▸ **Requirement**: Every line in the data below from the one containing "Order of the" down to the one containing "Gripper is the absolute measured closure", both included, must be retyped exactly; no other line is to appear.

(Beginning of Information given)

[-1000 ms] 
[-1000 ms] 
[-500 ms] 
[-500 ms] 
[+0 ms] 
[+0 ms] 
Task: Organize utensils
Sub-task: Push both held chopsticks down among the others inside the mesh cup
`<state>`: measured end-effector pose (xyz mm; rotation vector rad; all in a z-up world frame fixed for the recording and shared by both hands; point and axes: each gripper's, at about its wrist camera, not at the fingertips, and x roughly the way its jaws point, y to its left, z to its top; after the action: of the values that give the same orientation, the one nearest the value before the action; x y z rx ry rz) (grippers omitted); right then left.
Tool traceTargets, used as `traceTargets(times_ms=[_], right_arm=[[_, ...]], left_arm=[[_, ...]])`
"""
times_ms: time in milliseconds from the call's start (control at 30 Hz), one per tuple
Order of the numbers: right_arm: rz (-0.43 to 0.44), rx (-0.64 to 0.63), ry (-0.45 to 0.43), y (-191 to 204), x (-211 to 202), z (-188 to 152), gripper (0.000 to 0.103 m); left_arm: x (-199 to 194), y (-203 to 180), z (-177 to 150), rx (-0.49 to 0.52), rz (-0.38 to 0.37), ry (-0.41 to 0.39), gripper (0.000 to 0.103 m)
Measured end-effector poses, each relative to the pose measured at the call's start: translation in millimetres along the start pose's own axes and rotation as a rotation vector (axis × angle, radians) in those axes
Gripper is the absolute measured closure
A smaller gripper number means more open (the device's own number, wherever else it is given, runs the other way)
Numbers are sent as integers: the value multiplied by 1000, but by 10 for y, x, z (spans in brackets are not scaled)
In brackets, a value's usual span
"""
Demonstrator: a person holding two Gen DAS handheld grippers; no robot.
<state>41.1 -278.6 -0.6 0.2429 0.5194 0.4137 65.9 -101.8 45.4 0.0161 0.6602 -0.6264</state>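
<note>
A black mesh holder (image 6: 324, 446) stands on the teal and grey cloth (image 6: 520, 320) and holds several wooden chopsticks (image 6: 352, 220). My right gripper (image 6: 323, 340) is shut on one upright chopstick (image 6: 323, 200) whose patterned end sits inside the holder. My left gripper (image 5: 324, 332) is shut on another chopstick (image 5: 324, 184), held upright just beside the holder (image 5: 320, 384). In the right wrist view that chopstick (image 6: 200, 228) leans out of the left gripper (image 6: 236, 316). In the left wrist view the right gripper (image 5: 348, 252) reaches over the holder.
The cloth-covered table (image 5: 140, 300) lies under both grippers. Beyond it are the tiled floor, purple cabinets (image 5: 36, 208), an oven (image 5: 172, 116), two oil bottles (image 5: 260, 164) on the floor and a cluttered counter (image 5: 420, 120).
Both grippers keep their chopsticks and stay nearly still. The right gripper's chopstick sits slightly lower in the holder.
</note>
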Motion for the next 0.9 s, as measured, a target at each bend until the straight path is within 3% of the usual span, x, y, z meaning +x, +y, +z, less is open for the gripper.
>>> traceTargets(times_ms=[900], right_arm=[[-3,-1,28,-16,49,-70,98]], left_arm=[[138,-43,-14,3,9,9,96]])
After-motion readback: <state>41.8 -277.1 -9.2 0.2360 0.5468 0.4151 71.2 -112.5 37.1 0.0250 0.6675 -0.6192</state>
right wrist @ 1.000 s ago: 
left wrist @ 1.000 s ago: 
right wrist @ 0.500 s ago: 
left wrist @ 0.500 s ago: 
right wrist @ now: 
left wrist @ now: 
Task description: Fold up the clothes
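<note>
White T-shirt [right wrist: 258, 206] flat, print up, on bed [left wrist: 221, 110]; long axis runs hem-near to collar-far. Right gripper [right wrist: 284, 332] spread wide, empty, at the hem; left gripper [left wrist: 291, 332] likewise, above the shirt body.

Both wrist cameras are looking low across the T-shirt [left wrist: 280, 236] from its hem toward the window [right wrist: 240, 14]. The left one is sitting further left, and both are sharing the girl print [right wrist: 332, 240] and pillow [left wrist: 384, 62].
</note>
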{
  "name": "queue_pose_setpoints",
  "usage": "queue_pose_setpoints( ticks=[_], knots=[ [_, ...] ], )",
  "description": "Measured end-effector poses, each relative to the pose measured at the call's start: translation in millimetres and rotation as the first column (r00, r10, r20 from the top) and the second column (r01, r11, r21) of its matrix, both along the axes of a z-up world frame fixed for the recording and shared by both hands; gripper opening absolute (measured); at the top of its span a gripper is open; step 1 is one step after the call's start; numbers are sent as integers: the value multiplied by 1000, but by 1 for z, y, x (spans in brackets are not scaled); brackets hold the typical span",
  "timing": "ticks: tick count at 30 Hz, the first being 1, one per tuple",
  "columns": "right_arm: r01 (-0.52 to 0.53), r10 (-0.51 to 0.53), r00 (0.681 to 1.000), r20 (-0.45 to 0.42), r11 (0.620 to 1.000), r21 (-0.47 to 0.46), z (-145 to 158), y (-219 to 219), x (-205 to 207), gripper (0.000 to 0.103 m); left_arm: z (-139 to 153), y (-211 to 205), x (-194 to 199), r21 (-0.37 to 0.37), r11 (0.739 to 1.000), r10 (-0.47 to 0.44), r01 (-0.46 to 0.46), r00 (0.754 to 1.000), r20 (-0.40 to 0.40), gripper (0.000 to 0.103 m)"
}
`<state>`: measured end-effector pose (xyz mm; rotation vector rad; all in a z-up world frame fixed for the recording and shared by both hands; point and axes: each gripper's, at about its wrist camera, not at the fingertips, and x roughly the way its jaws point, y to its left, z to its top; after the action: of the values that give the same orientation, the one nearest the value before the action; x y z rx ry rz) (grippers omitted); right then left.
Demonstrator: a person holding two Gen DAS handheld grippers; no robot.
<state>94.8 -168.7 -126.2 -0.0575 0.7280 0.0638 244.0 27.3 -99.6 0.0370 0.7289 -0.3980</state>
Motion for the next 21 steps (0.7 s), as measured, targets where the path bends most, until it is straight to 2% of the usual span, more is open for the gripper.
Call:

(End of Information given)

▸ **Solved problem**:
Order of the numbers: right_arm: rz (-0.43 to 0.44), rx (-0.64 to 0.63), ry (-0.45 to 0.43), y (-191 to 204), x (-211 to 202), z (-188 to 152), gripper (0.000 to 0.103 m); left_arm: x (-199 to 194), y (-203 to 180), z (-177 to 150), rx (-0.49 to 0.52), rz (-0.38 to 0.37), ry (-0.41 to 0.39), gripper (0.000 to 0.103 m)
Measured end-effector poses, each relative to the pose measured at the call's start: translation in millimetres along the start pose's own axes and rotation as a rotation vector (axis × angle, radians) in those axes
Gripper is the absolute measured closure

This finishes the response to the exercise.